EXERCISE
Go through the data below and return each line where the string "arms" appears.

RECORDS FOR THIS EXERCISE
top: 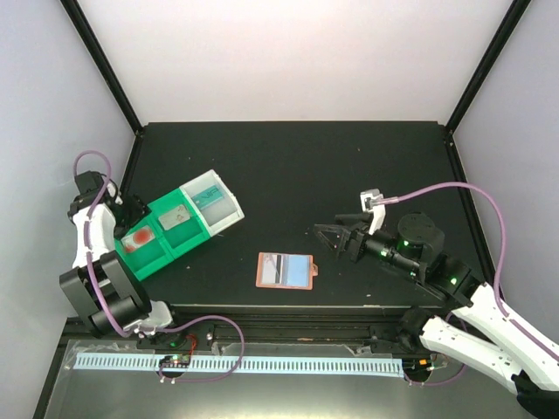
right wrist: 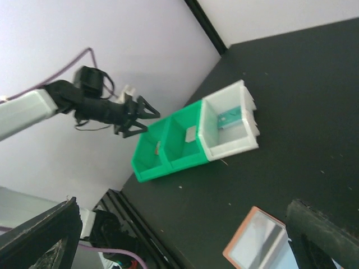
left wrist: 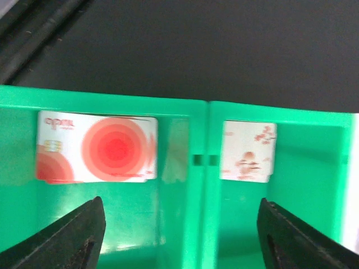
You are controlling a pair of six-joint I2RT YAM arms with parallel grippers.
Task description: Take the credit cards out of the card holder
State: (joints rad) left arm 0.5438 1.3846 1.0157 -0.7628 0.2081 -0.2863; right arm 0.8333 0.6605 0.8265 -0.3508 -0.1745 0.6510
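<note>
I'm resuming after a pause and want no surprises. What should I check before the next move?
1. Card holder open, lying flat: ok.
2. Card exposed inside it: ok.
3. More cards beneath that one: cannot tell.
4. Right gripper open, empty, beside the holder: ok.
5. Left gripper open, empty, over the tray: ok.
6. Empty tray compartment available: not ok, all three hold a card.

Blk tabletop [top: 349, 166] w/ pale lilac walls [top: 297, 52], blk corner posts [top: 102, 65], even light
</note>
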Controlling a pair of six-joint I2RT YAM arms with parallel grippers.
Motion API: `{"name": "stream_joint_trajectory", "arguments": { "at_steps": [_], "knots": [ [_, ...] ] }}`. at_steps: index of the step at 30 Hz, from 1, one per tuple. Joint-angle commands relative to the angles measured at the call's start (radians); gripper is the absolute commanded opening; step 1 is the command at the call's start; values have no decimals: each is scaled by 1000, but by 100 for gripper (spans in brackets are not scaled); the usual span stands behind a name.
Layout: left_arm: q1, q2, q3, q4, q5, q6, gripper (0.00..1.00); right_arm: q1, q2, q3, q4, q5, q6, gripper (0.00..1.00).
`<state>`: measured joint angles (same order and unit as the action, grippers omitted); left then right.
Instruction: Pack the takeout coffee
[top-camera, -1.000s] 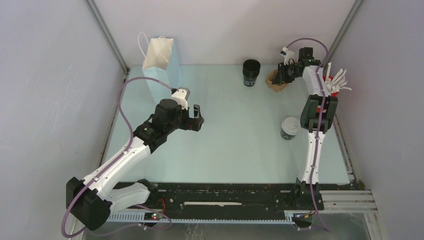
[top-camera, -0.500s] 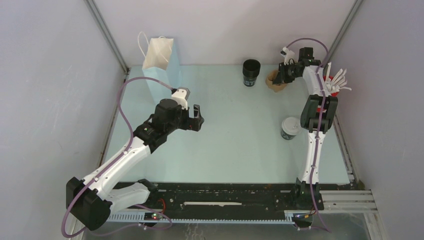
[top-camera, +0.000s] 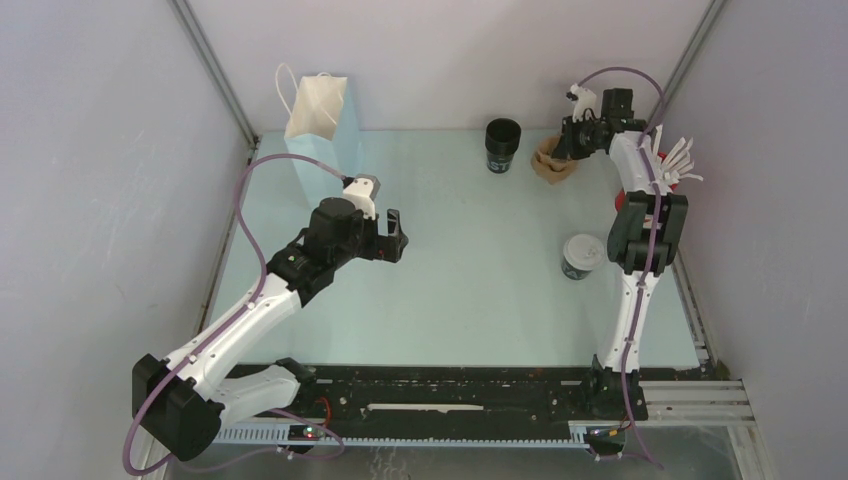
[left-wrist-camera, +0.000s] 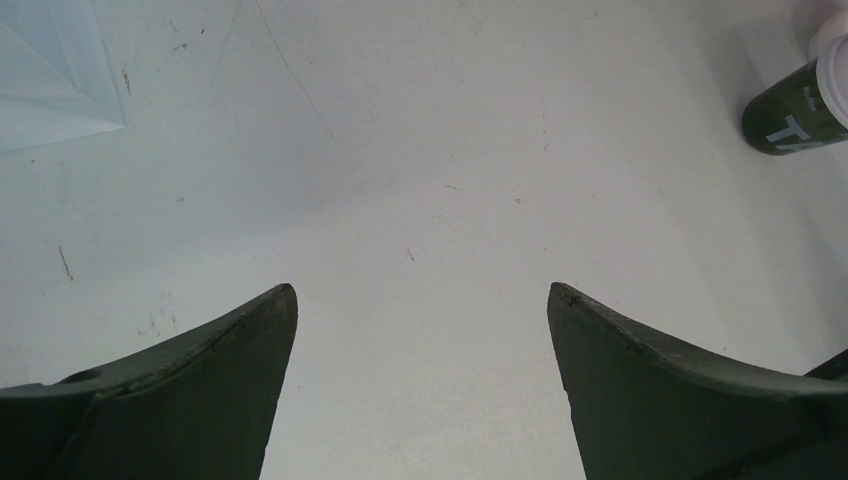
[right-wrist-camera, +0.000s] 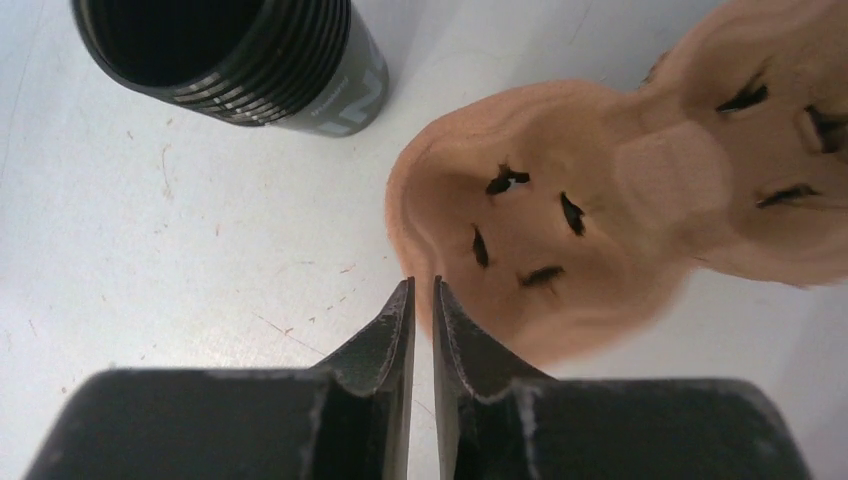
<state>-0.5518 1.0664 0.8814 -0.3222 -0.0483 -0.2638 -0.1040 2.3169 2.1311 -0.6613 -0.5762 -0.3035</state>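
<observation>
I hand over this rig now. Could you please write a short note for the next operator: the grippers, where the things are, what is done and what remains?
The left gripper hovers over bare table, jaws wide open and empty.
The right gripper has its jaws closed on the near rim of the brown pulp carrier, at the far right.
The takeout coffee stands upright on the table by the right arm, lid on, untouched.
The lidless black cup stands left of the carrier; the white paper bag stands at the far left.
Done: carrier gripped.
Left: the coffee is not yet packed.
</observation>
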Motion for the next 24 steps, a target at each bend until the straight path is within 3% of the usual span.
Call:
{"name": "stream_joint_trajectory", "arguments": {
  "at_steps": [1, 9, 10, 12, 14, 20, 24],
  "knots": [
    [6, -5, 30, 35, 9, -12, 100, 6, -144, -31, 101, 66, 33, 0],
    [6, -5, 29, 38, 14, -12, 100, 45, -238, -141, 145, 156, 33, 0],
    [6, -6, 28, 38, 15, -12, 100, 39, -220, -120, 119, 117, 26, 3],
    [6, -8, 26, 40, 16, -14, 100, 29, -165, -60, 61, 76, 15, 30],
    [6, -7, 25, 40, 15, -12, 100, 19, -100, 1, 7, 41, 3, 44],
    [6, 0, 23, 43, 16, -14, 100, 28, 6, 56, -45, 29, -37, 61],
    [7, 2, 24, 43, 18, -14, 100, 27, 43, 71, -47, 23, -40, 64]
  ]
}}
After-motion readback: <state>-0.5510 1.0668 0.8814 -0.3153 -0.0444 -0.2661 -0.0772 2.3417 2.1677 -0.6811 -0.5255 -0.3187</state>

EXERCISE RESULT
You are controlling a pair of six-joint I2RT YAM arms with parallel grippers.
Controlling a pair of six-joint I2RT YAM arms with parallel grippers.

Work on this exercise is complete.